→ **Your assignment**
Nothing but the lines below between the line holding "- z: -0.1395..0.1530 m" and the line holding "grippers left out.", inclusive, should appear in the answer, each set down exactly.
Segment Open
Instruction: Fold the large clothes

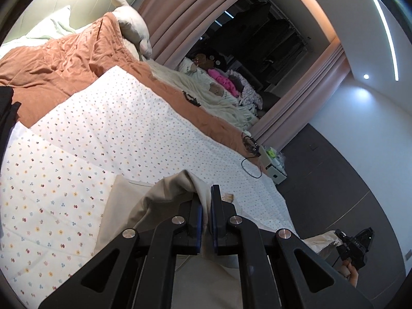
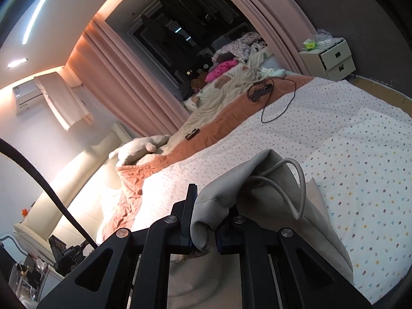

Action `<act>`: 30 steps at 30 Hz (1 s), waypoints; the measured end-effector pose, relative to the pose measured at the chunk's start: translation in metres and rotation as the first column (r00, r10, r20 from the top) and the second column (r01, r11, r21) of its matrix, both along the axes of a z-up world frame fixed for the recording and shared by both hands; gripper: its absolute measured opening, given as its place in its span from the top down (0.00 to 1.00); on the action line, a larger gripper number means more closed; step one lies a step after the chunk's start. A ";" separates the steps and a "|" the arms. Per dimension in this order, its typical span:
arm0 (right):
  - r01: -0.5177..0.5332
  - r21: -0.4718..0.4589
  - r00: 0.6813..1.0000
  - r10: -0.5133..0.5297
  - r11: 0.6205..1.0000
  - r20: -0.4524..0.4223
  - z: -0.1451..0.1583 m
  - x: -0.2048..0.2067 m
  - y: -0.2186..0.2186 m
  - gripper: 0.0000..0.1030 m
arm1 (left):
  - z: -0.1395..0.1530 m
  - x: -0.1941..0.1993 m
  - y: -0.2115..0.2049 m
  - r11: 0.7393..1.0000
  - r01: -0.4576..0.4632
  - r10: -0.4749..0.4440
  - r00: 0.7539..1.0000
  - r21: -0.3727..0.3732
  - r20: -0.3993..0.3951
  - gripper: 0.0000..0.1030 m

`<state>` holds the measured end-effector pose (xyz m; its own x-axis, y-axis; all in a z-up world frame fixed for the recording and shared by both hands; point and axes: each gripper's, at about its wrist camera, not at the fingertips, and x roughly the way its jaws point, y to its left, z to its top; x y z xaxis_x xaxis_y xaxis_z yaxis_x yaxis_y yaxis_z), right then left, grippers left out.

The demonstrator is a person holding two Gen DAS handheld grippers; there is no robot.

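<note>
A beige garment (image 1: 164, 193) hangs bunched over the flowered white quilt (image 1: 108, 134) of a bed. My left gripper (image 1: 206, 193) is shut on a fold of it, and the cloth runs down between the blue pads. In the right wrist view my right gripper (image 2: 206, 200) is shut on another bunch of the same beige garment (image 2: 231, 188), whose drawstring cord (image 2: 296, 180) loops out to the right. The right gripper (image 1: 354, 247), held in a hand, also shows low at the right of the left wrist view, with beige cloth trailing from it.
An orange blanket (image 1: 64, 59) and a pale plush toy (image 1: 134, 25) lie at the head of the bed. A black cable with a device (image 2: 260, 90) rests on the far side. Pink curtains (image 2: 123, 77) frame a dark window, and a white drawer unit (image 2: 332, 59) stands beside the bed.
</note>
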<state>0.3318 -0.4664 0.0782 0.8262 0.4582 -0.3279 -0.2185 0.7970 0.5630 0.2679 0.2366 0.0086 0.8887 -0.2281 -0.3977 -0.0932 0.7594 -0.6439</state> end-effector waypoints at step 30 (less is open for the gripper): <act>0.030 -0.092 0.968 -0.052 0.995 -0.244 -0.013 0.105 0.083 0.24 | -0.110 0.123 0.024 0.998 -0.012 -0.006 0.967 -0.069 -0.254 0.05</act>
<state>0.4363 -0.3835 0.0657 0.7326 0.3866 -0.5602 -0.0481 0.8504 0.5239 0.3913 0.2603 -0.1014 0.7616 -0.2603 -0.5935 -0.2627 0.7133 -0.6498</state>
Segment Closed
→ **Answer for this exercise**
  - z: -0.1395..0.1530 m
  - x: -0.1941..0.1993 m
  - y: -0.2115..0.2049 m
  - r11: 0.7393..1.0000
  - r01: -0.4576..0.4632
  - r10: -0.4749..0.4440
  - r00: 0.7539..1.0000
  - r21: -0.3727..0.3732
  - r20: -0.3993..0.3951
  - gripper: 0.0000..0.1030 m

`<state>` holds the measured end-effector pose (xyz m; its own x-axis, y-axis; all in a z-up world frame fixed for the recording and shared by both hands; point and axes: each gripper's, at about its wrist camera, not at the fingertips, and x roughly the way its jaws point, y to its left, z to its top; x y z xaxis_x xaxis_y xaxis_z yaxis_x yaxis_y yaxis_z), right then left, grippers left out.

This output is complete, so the exercise is closed.